__Information supplied__
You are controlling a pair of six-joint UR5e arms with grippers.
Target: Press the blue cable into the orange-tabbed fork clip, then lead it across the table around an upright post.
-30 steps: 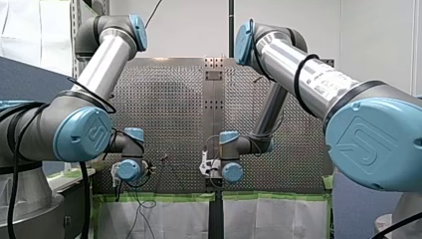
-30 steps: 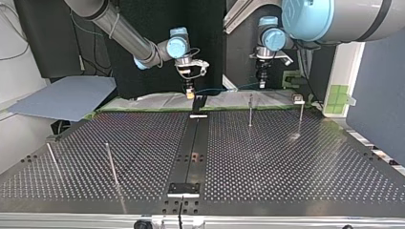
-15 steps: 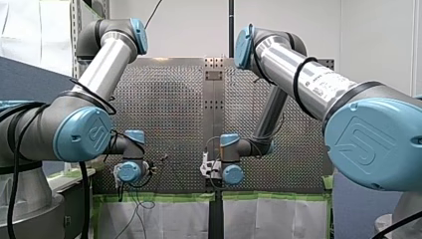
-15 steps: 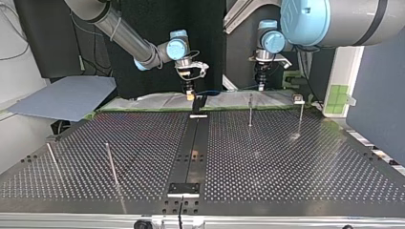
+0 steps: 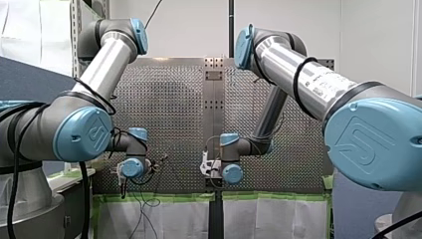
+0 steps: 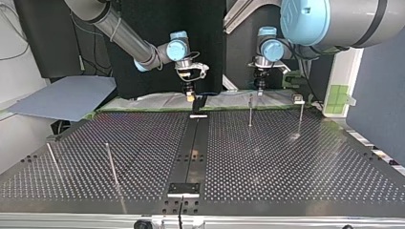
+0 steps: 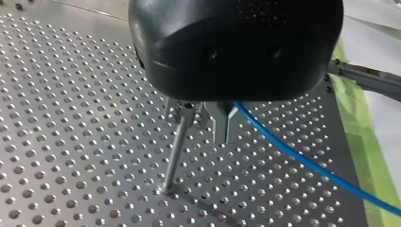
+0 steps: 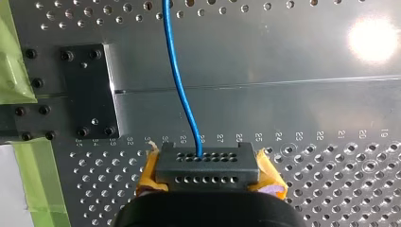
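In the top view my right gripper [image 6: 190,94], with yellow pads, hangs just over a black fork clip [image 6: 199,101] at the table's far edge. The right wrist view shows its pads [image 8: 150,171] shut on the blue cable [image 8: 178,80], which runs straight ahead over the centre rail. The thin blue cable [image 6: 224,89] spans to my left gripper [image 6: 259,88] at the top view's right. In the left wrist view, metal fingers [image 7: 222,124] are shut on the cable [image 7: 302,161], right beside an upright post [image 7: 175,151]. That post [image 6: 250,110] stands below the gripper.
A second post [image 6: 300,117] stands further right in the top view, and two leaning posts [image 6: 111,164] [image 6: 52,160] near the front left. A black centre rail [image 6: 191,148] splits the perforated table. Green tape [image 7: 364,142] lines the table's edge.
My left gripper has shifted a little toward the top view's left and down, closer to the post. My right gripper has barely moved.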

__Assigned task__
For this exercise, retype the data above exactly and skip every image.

__Written reply__
You are controlling a pair of six-joint UR5e arms with grippers.
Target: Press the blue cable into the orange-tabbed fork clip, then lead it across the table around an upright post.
-30 steps: 
-30 steps: 
-15 steps: 
-15 steps: 
+0 steps: 
+0 steps: 
+0 steps: 
+0 steps: 
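In the top view my right gripper [image 6: 190,94], with yellow pads, hangs just over a black fork clip [image 6: 199,101] at the table's far edge. The right wrist view shows its pads [image 8: 150,171] shut on the blue cable [image 8: 178,80], which runs straight ahead over the centre rail. The thin blue cable [image 6: 224,89] spans to my left gripper [image 6: 259,88] at the top view's right. In the left wrist view, metal fingers [image 7: 222,124] are shut on the cable [image 7: 302,161], right beside an upright post [image 7: 175,151]. That post [image 6: 250,110] stands below the gripper.
A second post [image 6: 300,117] stands further right in the top view, and two leaning posts [image 6: 111,164] [image 6: 52,160] near the front left. A black centre rail [image 6: 191,148] splits the perforated table. Green tape [image 7: 364,142] lines the table's edge.
My left gripper has shifted a little toward the top view's left and down, closer to the post. My right gripper has barely moved.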

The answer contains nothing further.